The material below must be output exactly, line for line.
(Beginning of Source material)
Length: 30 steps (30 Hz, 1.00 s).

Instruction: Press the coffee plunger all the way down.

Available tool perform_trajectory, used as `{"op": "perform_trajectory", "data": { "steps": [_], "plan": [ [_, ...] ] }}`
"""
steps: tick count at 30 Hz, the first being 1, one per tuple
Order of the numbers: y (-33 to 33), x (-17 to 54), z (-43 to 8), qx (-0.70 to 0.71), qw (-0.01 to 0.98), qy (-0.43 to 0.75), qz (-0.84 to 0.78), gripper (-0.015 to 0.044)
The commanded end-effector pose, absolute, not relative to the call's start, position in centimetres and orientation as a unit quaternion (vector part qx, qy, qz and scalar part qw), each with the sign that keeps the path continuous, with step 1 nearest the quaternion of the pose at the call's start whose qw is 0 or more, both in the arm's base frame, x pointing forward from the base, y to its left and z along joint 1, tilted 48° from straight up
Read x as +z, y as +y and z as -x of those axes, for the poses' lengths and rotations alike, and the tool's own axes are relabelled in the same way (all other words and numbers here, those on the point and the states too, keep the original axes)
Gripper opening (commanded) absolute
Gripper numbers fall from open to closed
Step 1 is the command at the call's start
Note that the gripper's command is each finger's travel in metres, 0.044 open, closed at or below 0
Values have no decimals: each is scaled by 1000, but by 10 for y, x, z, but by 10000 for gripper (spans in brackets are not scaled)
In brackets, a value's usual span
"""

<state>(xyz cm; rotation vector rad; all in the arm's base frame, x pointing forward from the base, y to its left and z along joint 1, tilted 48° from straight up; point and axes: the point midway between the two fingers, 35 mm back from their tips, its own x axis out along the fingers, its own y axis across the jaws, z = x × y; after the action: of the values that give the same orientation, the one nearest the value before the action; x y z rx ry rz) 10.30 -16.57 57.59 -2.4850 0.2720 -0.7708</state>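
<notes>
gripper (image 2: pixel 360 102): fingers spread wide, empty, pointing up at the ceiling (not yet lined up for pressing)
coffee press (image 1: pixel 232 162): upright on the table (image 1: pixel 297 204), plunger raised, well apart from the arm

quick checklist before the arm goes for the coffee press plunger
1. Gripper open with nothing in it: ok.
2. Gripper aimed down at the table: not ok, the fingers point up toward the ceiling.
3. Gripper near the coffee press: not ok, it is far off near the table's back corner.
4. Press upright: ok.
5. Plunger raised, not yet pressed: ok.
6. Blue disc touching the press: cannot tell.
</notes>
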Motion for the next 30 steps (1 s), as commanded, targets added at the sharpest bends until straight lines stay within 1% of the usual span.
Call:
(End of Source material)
## Exercise output
Length: 30 steps (30 Hz, 1.00 s).

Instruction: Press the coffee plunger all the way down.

Available tool perform_trajectory, used as `{"op": "perform_trajectory", "data": { "steps": [_], "plan": [ [_, ...] ] }}`
"""
steps: tick count at 30 Hz, the first being 1, one per tuple
Order of the numbers: y (-33 to 33), x (-17 to 54), z (-43 to 8), qx (-0.70 to 0.71), qw (-0.01 to 0.98), qy (-0.43 to 0.75), qz (-0.84 to 0.78), gripper (-0.015 to 0.044)
The commanded end-effector pose, absolute, not relative to the call's start, position in centimetres and orientation as a unit quaternion (vector part qx, qy, qz and scalar part qw), each with the sign that keeps the path continuous, with step 1 nearest the quaternion of the pose at the call's start whose qw is 0 or more, both in the arm's base frame, x pointing forward from the base, y to its left and z along joint 1, tilted 48° from straight up
Read x as +z, y as +y and z as -x of those axes, for the poses' lengths and rotations alike, and the tool's own axes are relabelled in the same way (all other words and numbers here, those on the point and the states too, keep the original axes)
Gripper opening (commanded) absolute
Gripper numbers fall from open to closed
Step 1 is the command at the call's start
Note that the gripper's command is each finger's travel in metres, 0.044 open, closed at or below 0
Values have no decimals: each is scaled by 1000, but by 10 for y, x, z, but by 10000 for gripper (spans in brackets are not scaled)
In brackets, a value's usual span
"""

<state>(xyz cm; rotation vector rad; all in the arm's base frame, x pointing forward from the base, y to its left and z along joint 1, tilted 48° from straight up; point and axes: the point midway between the two fingers, 35 mm back from their tips, its own x axis out along the fingers, its own y axis across the jaws, z = x × y; after the action: of the values that give the same orientation, the one nearest the value before the action; x y z rx ry rz) 10.30 -16.57 57.59 -2.4850 0.2720 -0.7708</state>
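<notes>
gripper (image 2: pixel 360 102): fingers spread wide, empty, pointing up at the ceiling (not yet lined up for pressing)
coffee press (image 1: pixel 232 162): upright on the table (image 1: pixel 297 204), plunger raised, well apart from the arm

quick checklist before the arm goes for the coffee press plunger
1. Gripper open with nothing in it: ok.
2. Gripper aimed down at the table: not ok, the fingers point up toward the ceiling.
3. Gripper near the coffee press: not ok, it is far off near the table's back corner.
4. Press upright: ok.
5. Plunger raised, not yet pressed: ok.
6. Blue disc touching the press: cannot tell.
</notes>
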Motion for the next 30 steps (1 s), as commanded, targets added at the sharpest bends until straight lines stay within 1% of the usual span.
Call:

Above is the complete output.